Try it:
Within the records below, find each line with the word "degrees" and copy it out.

━━━━━ Materials provided ━━━━━

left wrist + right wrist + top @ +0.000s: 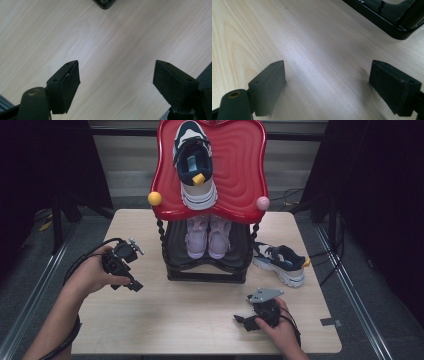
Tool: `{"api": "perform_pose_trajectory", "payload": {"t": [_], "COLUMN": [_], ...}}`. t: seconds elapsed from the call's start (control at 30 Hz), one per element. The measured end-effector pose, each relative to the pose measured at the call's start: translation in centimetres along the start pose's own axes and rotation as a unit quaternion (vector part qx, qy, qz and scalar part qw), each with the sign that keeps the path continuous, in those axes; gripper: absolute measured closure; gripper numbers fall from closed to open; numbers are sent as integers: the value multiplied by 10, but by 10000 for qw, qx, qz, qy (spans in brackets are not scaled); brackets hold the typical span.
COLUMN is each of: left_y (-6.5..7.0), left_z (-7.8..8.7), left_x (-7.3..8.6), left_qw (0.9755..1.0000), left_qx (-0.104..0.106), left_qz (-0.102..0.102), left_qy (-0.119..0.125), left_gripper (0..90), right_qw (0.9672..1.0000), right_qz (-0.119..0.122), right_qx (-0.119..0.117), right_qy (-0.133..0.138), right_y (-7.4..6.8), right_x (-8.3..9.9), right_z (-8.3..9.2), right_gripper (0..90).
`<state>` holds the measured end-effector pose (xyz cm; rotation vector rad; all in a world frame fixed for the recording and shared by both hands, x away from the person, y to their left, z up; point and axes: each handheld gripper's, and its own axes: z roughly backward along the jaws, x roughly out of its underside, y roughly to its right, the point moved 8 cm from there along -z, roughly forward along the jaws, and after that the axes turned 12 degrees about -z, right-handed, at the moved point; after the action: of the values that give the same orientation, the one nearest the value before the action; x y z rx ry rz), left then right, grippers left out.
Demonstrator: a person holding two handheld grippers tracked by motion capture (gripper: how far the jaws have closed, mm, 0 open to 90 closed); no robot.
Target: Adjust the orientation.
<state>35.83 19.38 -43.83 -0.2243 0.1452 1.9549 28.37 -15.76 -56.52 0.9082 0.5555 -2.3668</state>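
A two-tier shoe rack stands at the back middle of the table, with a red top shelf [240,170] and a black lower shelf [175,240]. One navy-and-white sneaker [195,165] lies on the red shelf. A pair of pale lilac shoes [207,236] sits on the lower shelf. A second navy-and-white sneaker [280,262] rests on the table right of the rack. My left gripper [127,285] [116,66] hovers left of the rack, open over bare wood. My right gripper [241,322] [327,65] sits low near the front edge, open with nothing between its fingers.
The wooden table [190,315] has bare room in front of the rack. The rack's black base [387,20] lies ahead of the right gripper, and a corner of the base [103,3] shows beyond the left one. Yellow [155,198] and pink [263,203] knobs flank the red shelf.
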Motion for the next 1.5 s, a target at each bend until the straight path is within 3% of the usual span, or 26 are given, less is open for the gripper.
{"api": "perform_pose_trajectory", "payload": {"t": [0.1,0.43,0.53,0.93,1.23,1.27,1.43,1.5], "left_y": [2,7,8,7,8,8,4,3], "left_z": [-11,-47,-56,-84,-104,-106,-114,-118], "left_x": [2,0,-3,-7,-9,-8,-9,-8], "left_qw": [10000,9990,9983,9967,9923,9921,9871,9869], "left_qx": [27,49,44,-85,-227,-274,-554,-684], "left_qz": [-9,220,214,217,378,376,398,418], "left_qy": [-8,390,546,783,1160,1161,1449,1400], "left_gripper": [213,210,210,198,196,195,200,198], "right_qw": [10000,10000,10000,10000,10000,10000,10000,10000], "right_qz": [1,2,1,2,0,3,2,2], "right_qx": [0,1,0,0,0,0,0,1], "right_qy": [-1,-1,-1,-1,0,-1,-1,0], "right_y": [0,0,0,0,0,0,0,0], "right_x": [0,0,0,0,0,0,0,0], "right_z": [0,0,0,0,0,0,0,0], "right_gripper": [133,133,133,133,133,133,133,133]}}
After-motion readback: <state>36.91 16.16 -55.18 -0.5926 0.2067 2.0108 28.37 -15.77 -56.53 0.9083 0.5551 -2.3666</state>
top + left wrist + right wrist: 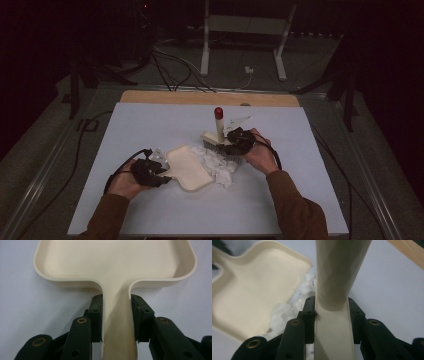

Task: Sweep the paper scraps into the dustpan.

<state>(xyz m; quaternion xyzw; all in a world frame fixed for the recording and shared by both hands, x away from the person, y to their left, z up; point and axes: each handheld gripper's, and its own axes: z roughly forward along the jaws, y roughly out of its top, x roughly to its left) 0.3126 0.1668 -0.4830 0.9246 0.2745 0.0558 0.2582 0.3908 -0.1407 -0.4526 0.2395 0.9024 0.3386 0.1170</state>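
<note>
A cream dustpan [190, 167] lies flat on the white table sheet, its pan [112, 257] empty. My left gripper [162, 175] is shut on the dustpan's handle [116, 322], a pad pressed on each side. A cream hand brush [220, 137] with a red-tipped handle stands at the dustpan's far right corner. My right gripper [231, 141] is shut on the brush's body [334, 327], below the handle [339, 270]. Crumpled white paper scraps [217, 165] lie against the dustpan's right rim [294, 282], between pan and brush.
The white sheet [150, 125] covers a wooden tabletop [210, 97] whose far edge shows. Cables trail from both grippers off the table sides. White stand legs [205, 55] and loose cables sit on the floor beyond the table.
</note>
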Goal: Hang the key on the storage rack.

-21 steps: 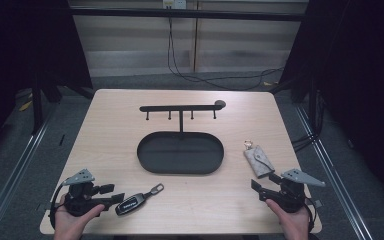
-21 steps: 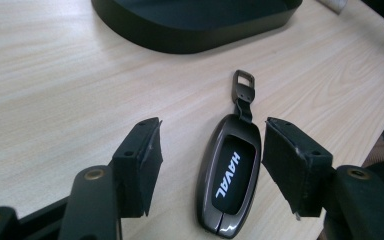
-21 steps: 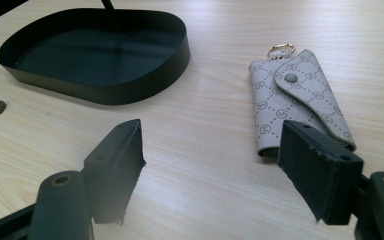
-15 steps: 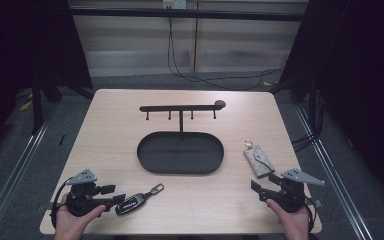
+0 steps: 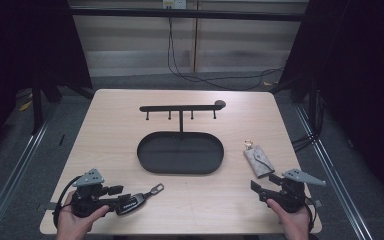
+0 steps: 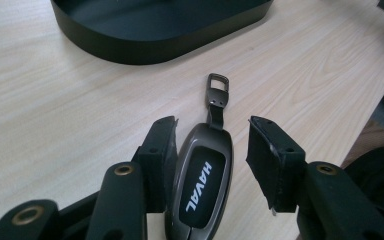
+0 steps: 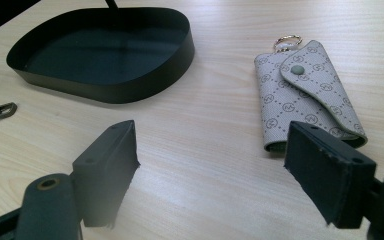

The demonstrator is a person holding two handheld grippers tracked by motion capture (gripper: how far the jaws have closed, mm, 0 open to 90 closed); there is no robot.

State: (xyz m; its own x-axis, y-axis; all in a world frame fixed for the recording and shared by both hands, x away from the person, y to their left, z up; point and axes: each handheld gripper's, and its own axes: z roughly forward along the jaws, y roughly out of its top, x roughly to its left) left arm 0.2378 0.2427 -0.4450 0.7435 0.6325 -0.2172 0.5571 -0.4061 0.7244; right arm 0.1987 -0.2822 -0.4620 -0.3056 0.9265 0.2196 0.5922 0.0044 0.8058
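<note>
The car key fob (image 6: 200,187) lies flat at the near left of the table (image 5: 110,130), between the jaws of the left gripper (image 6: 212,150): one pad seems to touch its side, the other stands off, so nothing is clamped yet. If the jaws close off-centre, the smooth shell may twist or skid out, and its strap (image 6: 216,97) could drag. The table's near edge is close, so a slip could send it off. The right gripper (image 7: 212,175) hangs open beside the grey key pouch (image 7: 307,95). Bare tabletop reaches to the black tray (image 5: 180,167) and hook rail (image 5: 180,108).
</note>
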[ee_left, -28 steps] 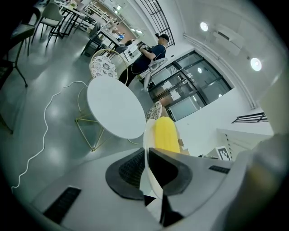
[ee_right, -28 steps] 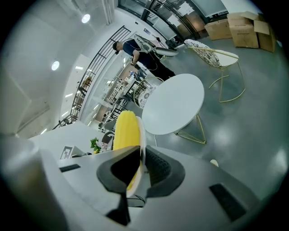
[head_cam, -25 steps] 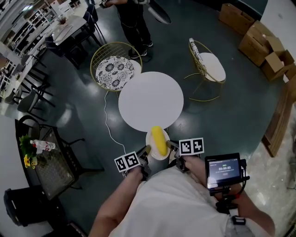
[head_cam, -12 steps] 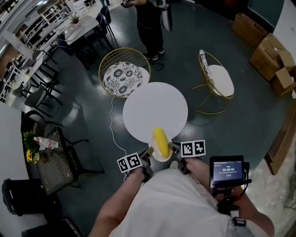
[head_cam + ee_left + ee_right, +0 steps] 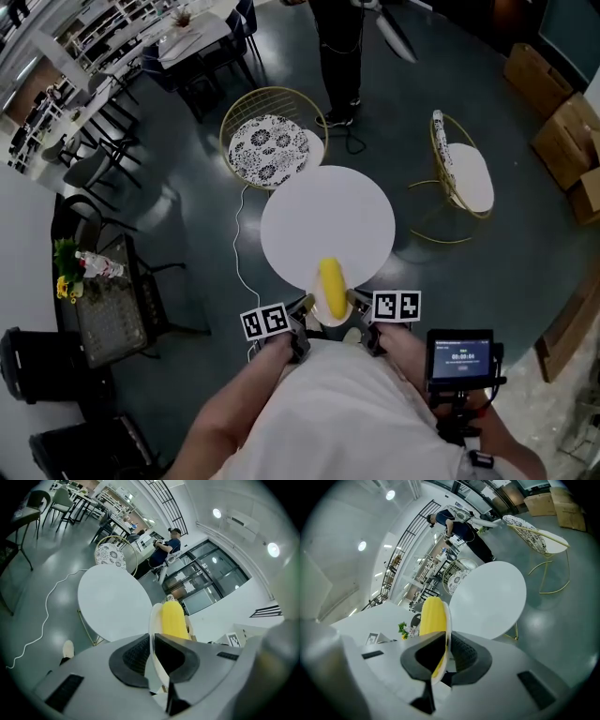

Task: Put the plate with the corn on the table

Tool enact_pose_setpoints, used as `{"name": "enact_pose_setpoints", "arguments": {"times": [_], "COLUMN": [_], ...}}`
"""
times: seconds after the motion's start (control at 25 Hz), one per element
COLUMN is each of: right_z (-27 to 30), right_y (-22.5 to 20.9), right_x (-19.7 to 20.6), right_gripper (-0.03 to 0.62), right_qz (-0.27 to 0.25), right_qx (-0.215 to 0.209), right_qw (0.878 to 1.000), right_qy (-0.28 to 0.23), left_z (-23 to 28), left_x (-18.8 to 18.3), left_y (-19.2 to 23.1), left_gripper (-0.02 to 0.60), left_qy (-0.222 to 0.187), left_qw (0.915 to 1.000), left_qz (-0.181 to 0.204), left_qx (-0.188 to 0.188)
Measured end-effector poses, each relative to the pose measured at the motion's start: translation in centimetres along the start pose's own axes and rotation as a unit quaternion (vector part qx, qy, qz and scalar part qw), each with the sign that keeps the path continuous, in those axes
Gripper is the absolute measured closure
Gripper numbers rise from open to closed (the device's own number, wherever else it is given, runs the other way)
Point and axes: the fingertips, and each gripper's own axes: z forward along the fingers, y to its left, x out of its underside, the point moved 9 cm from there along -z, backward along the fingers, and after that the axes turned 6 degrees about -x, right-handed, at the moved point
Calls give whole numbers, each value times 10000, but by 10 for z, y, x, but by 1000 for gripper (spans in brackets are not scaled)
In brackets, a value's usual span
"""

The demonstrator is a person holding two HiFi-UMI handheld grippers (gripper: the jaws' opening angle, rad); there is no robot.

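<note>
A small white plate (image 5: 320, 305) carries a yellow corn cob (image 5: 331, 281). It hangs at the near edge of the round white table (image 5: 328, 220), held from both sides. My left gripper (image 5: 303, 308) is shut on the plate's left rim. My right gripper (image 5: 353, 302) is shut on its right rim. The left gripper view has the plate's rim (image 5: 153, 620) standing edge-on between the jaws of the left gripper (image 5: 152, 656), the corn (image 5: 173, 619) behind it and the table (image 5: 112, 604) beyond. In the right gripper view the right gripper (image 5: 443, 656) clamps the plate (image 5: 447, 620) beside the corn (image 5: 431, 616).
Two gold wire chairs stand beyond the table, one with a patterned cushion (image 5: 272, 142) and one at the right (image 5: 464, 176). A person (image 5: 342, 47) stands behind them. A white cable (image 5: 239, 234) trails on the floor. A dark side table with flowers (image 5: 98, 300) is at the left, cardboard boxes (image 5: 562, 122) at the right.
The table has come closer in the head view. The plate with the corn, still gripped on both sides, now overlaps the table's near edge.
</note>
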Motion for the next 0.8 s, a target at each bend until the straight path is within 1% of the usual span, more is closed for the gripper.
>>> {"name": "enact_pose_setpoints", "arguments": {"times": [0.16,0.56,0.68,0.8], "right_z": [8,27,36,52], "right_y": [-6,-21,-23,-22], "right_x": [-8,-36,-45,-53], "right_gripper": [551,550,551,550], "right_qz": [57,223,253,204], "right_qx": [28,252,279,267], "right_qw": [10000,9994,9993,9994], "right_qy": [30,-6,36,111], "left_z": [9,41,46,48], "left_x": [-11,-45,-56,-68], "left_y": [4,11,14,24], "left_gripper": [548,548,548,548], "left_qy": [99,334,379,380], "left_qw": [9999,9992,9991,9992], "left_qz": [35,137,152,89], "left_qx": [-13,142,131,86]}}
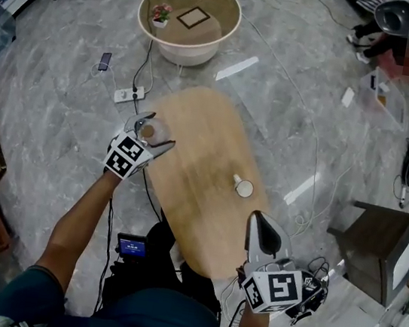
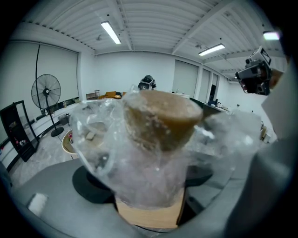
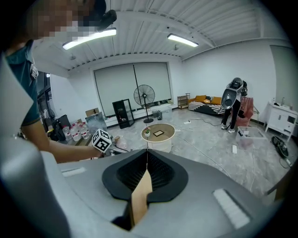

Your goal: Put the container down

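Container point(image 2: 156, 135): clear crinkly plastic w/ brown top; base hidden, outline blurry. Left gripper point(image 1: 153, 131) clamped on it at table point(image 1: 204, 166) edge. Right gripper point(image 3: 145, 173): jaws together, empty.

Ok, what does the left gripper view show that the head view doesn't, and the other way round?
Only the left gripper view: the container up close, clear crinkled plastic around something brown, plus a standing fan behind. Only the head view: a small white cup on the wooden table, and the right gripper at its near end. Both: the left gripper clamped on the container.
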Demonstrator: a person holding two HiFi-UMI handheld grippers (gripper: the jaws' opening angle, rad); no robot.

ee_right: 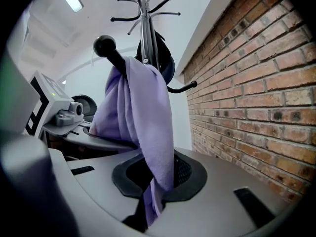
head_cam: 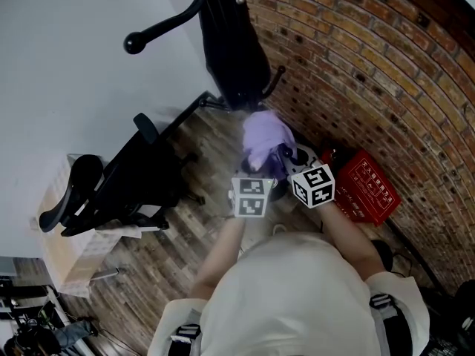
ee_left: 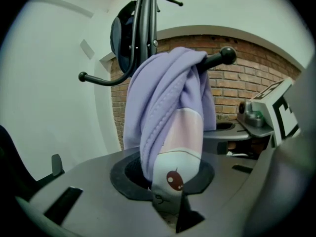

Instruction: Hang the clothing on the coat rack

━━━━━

Task result:
`<state>` holds the measured end-effector pose (xyz cm; rotation vector rad; all in a world frame fixed for the recording and shared by both hands, x away from the person, y to their left, z up; point and axes: each handheld gripper's, and its own axes: z roughly backward along the jaws, x roughly out of its underside, y roughly to its right, the point moved 8 cm from there along -z, roughly forward along the jaws, and after that the axes turned 12 degrees about -z, right-handed, at the moved point; after the action: of the values that give the same orientation, the one nearest the value before the action; x y z rx ry rz), left then right, grippers left out.
Point and axes: the fingertips, and each gripper's own axes: z forward along the fingers, y to its left, x out of its underside, the point moved 9 cm from there along -z, backward along the fingers, and after that the axes turned 6 degrees about -x, right-handed, at the moved point

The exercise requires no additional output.